Prefer Discord/GitHub? Grab a “good first issue” and say hi — we’re friendly, fast, and very open to RFCs.

Let’s make portfolio imports boringly reliable.

If you read this far, tweet to the author to show them you care. Tweet a Thanks

Really appreciate you laying out such a clear, practical roadmap here—makes the chaos of broker CSVs feel solvable. Could this kind of standardization eventually make it trivial for any new finance tool to support dozens of brokers right out of the box?

Thanks, Andrew — that’s exactly the end-state we’re aiming for.

Quick target: v0.1 → one JSON Schema + per-broker YAML mappings so a new app can “import 20+ brokers out-of-the-box” by running a single validator/normalizer step (openbrokercsv validate …) and ingesting the same normalized trades.csv. Our audit bar is: deterministic parsing, explicit timezone/currency handling, and human-readable error rows.

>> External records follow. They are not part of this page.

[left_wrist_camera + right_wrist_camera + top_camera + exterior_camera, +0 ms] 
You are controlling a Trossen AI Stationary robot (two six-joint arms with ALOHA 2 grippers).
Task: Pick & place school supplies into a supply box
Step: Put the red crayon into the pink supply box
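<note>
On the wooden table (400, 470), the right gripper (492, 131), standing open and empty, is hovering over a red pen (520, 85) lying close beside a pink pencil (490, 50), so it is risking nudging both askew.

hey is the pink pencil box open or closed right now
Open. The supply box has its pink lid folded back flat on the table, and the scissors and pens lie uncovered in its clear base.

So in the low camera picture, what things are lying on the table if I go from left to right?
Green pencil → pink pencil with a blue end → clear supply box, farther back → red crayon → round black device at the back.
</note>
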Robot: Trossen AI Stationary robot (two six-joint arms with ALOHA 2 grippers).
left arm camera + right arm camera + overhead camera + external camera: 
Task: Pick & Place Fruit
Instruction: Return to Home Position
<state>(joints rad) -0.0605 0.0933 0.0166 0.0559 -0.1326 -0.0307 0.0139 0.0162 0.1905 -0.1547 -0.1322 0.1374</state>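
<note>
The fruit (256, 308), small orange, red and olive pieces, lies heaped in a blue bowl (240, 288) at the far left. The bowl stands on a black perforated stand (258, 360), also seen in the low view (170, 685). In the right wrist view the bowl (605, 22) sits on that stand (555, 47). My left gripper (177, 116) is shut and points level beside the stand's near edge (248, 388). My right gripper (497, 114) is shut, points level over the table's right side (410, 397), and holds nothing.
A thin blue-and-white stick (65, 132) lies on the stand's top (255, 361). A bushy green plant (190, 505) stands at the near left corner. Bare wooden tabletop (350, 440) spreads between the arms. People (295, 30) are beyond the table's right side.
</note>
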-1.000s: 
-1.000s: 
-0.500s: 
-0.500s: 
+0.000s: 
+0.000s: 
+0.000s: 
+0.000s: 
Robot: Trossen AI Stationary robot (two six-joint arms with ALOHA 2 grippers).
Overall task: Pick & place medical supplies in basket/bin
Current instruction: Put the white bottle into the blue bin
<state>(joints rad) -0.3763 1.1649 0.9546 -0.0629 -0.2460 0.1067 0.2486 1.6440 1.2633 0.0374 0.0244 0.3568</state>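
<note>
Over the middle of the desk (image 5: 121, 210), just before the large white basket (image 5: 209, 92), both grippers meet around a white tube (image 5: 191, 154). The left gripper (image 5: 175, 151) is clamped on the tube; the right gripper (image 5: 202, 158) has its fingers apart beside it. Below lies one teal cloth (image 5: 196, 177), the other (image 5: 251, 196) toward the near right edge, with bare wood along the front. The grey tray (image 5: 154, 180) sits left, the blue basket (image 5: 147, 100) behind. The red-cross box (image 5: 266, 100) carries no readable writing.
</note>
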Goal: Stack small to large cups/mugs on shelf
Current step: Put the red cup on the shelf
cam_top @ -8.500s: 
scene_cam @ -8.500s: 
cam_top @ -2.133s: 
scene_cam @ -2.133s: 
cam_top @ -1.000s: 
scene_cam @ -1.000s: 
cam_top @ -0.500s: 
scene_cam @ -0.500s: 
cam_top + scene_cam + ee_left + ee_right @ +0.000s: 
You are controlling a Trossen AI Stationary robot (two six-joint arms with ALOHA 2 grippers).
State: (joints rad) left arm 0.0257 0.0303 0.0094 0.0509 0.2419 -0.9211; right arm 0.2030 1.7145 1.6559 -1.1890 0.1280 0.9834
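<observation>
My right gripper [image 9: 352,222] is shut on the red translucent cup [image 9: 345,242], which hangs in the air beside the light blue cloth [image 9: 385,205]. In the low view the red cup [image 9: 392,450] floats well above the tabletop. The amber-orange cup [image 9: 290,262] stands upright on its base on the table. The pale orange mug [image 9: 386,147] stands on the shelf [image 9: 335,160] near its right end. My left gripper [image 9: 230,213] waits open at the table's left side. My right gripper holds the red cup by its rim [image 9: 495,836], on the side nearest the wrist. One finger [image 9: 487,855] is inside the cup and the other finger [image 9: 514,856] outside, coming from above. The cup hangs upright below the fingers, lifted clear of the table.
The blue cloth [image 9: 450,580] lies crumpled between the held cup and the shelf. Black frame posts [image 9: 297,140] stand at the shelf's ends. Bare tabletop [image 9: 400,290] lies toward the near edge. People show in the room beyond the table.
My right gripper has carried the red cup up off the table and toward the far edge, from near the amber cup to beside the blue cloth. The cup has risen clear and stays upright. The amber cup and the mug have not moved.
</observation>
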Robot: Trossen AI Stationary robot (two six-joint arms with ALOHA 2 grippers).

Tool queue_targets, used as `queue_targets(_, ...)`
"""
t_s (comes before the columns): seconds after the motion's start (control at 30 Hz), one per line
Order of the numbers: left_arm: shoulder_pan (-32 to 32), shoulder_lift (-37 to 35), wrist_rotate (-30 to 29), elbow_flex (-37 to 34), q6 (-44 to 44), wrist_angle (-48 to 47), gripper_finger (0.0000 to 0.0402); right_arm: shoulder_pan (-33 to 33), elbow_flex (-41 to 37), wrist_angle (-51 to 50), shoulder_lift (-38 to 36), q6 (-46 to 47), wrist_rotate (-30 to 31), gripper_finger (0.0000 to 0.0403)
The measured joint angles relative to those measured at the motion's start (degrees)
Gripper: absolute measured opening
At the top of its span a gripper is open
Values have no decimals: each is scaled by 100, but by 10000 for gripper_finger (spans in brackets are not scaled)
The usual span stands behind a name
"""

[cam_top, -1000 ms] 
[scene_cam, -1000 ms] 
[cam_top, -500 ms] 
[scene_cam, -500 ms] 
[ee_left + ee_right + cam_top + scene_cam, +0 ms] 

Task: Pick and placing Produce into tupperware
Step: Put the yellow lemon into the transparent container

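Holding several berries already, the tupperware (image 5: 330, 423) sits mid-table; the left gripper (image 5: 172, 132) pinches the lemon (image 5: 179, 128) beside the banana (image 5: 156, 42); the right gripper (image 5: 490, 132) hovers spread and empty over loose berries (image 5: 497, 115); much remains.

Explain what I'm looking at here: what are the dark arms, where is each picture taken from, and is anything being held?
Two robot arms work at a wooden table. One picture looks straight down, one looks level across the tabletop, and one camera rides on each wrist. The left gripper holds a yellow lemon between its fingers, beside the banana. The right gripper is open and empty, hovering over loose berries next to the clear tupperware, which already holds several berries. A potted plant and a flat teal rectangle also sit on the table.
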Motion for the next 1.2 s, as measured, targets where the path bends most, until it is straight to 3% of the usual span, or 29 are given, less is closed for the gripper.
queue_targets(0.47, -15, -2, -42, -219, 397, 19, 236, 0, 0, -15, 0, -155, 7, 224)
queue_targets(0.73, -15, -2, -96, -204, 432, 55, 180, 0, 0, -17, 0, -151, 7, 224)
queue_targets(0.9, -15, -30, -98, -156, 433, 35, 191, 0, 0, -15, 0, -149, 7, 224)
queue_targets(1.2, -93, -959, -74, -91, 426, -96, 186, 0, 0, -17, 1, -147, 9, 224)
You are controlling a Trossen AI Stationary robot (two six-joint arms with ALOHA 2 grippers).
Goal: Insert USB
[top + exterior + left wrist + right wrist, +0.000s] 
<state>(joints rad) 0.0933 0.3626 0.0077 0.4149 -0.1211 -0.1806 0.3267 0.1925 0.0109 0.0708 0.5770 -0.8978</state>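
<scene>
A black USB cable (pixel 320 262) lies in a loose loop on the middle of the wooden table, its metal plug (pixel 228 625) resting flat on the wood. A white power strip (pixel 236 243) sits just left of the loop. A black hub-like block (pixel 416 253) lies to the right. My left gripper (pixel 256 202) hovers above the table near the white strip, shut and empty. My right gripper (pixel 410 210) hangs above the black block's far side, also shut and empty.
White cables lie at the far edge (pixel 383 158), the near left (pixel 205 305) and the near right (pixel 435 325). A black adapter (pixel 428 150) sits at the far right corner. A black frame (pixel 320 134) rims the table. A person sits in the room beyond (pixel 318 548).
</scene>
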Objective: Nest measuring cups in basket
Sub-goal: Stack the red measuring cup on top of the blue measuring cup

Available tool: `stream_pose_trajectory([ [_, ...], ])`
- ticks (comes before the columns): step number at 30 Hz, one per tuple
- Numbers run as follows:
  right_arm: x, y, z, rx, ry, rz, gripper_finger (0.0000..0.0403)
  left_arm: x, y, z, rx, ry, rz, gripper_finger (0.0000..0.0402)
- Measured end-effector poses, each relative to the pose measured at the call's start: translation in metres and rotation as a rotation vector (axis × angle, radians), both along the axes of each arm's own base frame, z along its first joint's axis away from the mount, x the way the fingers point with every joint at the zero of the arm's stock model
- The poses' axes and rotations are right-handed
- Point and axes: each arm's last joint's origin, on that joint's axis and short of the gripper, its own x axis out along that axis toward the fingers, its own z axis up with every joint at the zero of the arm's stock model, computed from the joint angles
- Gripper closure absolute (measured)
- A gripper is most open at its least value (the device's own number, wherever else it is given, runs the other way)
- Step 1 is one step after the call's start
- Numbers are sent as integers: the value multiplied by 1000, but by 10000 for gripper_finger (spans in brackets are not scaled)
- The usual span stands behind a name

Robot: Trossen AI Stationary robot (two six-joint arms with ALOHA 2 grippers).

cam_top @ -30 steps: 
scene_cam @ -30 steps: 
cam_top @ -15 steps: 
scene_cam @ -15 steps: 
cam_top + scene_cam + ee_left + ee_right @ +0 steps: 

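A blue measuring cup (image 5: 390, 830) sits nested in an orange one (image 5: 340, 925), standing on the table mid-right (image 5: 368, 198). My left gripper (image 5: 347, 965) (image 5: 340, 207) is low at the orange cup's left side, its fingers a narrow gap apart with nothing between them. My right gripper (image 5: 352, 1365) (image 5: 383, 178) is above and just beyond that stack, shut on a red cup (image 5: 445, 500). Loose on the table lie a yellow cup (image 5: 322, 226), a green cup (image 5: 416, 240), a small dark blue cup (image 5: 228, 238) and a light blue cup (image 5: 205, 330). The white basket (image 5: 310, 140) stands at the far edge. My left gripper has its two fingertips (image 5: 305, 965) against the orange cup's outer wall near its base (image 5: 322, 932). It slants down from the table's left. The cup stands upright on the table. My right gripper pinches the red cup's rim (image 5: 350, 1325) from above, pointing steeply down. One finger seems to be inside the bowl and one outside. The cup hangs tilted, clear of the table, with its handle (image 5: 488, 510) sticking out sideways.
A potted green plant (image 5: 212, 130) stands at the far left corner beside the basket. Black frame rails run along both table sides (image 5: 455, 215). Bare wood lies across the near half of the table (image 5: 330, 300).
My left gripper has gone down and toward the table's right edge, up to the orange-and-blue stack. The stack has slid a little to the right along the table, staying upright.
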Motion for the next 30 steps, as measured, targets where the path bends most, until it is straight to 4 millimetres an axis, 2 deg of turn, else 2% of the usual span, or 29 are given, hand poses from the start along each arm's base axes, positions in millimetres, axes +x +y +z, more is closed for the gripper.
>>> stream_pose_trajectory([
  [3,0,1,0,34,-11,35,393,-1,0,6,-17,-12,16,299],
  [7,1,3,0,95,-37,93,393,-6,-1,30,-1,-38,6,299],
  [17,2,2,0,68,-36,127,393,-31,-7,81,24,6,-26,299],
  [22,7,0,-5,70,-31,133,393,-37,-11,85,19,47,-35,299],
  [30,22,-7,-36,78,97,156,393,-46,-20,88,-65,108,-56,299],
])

Minimal repro/template: happy to share a tiny starter:

# 1) Clone template
npx degit pocketportfolio/openbrokercsv-min demo && cd demo

# 2) Validate + normalize any broker export
npx openbrokercsv-cli validate ./raw.csv \
  --broker <broker> --portfolio-ccy GBP \
  --out ./normalized/trades.csv --errors ./normalized/errors.csv

# 3) Serve a mini dashboard (loads normalized CSV + shows P/L explain)
npm i && npm run dev

If you’ve got a specific broker in mind, drop a single redacted row and I’ll spin up the mapping PR so it “just works.”